* What you have to do:
The answer should consist solely of the lines from the first one below through the line containing "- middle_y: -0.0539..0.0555", copied exactly.

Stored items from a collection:
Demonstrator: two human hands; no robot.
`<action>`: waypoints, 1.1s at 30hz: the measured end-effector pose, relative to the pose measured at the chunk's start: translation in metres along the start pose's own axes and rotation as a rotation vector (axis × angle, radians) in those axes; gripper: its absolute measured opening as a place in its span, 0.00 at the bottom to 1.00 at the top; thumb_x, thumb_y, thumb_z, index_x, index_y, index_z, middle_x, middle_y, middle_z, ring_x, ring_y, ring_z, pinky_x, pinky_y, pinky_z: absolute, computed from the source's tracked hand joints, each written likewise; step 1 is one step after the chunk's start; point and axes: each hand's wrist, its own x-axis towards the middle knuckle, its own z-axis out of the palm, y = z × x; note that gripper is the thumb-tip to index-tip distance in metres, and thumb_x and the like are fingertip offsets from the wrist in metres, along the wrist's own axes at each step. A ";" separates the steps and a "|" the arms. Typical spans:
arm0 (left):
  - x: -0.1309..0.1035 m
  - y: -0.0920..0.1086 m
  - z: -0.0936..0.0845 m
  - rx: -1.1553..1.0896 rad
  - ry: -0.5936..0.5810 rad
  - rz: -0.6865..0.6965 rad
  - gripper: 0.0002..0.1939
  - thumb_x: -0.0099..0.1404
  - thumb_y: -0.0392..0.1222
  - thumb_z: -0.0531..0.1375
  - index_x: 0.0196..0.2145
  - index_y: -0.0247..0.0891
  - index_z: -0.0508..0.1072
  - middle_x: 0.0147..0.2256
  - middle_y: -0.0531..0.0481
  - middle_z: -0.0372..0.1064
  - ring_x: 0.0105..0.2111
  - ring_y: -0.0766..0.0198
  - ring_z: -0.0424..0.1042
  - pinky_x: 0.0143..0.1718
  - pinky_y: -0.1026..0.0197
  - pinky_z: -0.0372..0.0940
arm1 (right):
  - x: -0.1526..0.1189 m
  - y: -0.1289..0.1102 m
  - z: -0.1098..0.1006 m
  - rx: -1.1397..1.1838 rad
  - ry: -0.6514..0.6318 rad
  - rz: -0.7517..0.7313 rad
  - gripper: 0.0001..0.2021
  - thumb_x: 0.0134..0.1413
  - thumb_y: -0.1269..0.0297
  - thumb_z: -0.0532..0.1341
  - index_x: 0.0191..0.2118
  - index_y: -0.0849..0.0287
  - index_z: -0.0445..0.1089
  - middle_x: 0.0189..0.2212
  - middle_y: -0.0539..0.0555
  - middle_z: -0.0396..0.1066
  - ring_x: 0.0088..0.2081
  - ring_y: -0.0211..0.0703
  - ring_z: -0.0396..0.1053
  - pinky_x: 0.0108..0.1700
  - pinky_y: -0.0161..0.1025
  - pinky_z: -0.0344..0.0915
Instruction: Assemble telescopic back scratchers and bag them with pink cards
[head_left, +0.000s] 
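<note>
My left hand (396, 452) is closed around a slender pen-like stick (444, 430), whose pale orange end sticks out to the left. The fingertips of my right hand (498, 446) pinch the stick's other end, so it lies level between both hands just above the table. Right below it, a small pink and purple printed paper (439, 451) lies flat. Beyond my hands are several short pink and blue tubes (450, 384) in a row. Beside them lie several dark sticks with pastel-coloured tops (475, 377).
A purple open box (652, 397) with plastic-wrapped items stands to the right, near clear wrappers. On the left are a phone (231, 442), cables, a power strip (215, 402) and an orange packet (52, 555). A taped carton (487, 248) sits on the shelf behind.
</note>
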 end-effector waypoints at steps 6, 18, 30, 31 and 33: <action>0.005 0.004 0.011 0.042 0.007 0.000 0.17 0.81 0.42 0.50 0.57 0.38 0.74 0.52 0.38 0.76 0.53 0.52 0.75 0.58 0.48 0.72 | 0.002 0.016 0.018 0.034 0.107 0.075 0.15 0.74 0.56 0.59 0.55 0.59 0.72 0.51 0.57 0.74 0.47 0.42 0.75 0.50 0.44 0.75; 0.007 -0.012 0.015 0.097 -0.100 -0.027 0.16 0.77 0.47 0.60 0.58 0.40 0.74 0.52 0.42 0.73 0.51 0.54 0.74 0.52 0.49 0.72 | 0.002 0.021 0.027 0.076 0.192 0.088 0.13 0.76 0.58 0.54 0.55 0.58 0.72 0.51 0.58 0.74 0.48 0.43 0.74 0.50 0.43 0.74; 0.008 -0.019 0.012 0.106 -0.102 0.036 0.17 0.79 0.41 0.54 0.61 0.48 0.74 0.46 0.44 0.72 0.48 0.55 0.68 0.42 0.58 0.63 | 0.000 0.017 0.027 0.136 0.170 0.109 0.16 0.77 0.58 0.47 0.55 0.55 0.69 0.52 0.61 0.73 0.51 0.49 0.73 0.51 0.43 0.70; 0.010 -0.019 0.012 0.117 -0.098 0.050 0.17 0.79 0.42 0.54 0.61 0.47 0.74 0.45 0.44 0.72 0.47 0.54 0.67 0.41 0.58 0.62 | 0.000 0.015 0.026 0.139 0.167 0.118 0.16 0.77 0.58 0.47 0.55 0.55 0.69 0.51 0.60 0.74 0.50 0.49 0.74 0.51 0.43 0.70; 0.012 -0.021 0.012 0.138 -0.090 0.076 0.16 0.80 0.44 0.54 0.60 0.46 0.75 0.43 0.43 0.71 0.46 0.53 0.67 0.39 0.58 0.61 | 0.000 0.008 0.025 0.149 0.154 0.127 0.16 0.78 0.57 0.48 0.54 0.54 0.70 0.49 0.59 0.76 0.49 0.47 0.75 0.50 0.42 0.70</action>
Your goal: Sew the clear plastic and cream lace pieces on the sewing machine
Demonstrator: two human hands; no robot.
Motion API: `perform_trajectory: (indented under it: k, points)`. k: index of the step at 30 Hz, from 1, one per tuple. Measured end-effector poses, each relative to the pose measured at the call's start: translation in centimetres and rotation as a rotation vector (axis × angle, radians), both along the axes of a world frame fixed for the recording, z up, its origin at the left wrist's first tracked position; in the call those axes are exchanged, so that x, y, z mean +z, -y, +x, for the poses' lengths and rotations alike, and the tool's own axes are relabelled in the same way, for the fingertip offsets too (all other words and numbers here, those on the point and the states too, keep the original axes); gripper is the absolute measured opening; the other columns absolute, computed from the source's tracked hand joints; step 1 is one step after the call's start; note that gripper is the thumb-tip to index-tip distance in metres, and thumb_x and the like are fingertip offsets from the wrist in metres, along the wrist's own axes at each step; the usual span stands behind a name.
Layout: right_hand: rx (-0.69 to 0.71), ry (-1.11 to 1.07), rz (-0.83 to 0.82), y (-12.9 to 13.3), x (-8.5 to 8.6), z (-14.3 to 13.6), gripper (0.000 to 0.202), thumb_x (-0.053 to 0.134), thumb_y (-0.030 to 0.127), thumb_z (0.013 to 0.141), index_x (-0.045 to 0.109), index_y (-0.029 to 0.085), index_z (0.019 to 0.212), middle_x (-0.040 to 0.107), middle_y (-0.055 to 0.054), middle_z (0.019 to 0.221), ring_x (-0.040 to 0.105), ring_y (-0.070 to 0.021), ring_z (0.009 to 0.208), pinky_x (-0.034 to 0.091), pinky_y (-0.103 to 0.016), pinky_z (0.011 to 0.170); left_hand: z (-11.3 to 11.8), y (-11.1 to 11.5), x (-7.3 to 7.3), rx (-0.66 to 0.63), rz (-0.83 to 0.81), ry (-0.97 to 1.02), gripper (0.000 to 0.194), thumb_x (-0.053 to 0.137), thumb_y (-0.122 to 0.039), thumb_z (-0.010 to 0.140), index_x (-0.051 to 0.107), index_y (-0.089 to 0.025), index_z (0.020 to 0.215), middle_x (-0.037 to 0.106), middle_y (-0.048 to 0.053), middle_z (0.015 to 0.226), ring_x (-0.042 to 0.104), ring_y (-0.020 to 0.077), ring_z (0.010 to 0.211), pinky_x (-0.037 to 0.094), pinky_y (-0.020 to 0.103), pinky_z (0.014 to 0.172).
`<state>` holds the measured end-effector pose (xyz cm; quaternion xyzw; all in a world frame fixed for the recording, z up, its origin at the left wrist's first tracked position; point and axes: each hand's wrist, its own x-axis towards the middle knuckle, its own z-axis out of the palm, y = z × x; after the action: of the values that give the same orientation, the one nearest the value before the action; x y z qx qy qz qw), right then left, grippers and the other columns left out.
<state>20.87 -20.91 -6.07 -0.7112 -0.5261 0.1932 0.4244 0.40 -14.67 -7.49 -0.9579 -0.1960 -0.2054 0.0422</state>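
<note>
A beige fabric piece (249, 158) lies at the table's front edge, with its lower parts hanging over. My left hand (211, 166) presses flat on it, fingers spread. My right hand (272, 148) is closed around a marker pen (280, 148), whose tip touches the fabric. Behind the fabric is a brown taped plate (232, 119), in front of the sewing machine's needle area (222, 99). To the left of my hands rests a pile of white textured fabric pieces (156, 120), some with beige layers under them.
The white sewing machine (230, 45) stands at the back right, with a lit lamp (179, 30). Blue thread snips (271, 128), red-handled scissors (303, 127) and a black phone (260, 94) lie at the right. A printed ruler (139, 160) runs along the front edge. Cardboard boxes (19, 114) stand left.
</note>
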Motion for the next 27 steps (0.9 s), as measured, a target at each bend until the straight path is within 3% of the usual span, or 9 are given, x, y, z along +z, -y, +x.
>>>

* Answer box:
Demonstrator: two human hands; no robot.
`<action>`: waypoints, 1.1s at 30hz: the measured end-effector pose, relative to the pose measured at the chunk's start: translation in metres along the start pose's own axes and rotation as a rotation vector (axis × angle, radians) in those axes; gripper: its absolute measured opening as a place in its span, 0.00 at the bottom to 1.00 at the top; thumb_x, thumb_y, thumb_z, index_x, index_y, index_z, middle_x, middle_y, middle_z, ring_x, ring_y, ring_z, pinky_x, pinky_y, pinky_z: absolute, computed from the source's tracked hand joints, each written likewise; step 1 is one step after the chunk's start; point and axes: each hand's wrist, its own x-axis towards the middle knuckle, its own z-axis out of the palm, y = z × x; note that gripper is the thumb-tip to index-tip distance in metres, and thumb_x and the like are fingertip offsets from the wrist in metres, along the wrist's own axes at each step. A ";" separates the steps and a "|" the arms. Typical spans:
arm0 (left):
  - x: -0.1309..0.1035 m
  - y: -0.0920..0.1086 m
  - z: -0.0936..0.0845 m
  - rx: -1.1553..1.0896 rad
  - ry: -0.5936..0.5810 rad
  - rz: -0.6865..0.6965 rad
  - gripper: 0.0002..0.1939
  - thumb_x: -0.0099..0.1404
  - thumb_y: -0.0392..0.1222
  - thumb_z: -0.0531..0.1375
  - index_x: 0.0196..0.2145
  - index_y: -0.0247..0.0891
  - index_z: -0.0508..0.1072
  - middle_x: 0.0147..0.2256
  - middle_y: -0.0531..0.0481
  - middle_z: -0.0372..0.1064
  - ring_x: 0.0105..0.2111
  - ring_y: -0.0766..0.0198
  - ring_z: -0.0424..0.1042
  - pinky_x: 0.0143..0.1718
  - pinky_y: -0.1026..0.0197
  - pinky_z: -0.0372..0.0940
arm1 (right):
  - x: -0.1526..0.1189 m
  - y: -0.1289..0.1102 m
  - z: -0.1098..0.1006 m
  - rx: -1.1397..1.1838 rad
  - ry: -0.6514..0.6318 rad
  - rz: -0.7517..0.7313 rad
  - gripper: 0.0001..0.2021
  - thumb_x: 0.0134..0.1413
  - thumb_y: -0.1269..0.0297
  - thumb_z: -0.0532..0.1341
  - index_x: 0.0191..0.2118
  - index_y: -0.0849..0.0287
  - index_z: -0.0445..0.1089
  - middle_x: 0.0189..0.2212
  - middle_y: -0.0539..0.0555

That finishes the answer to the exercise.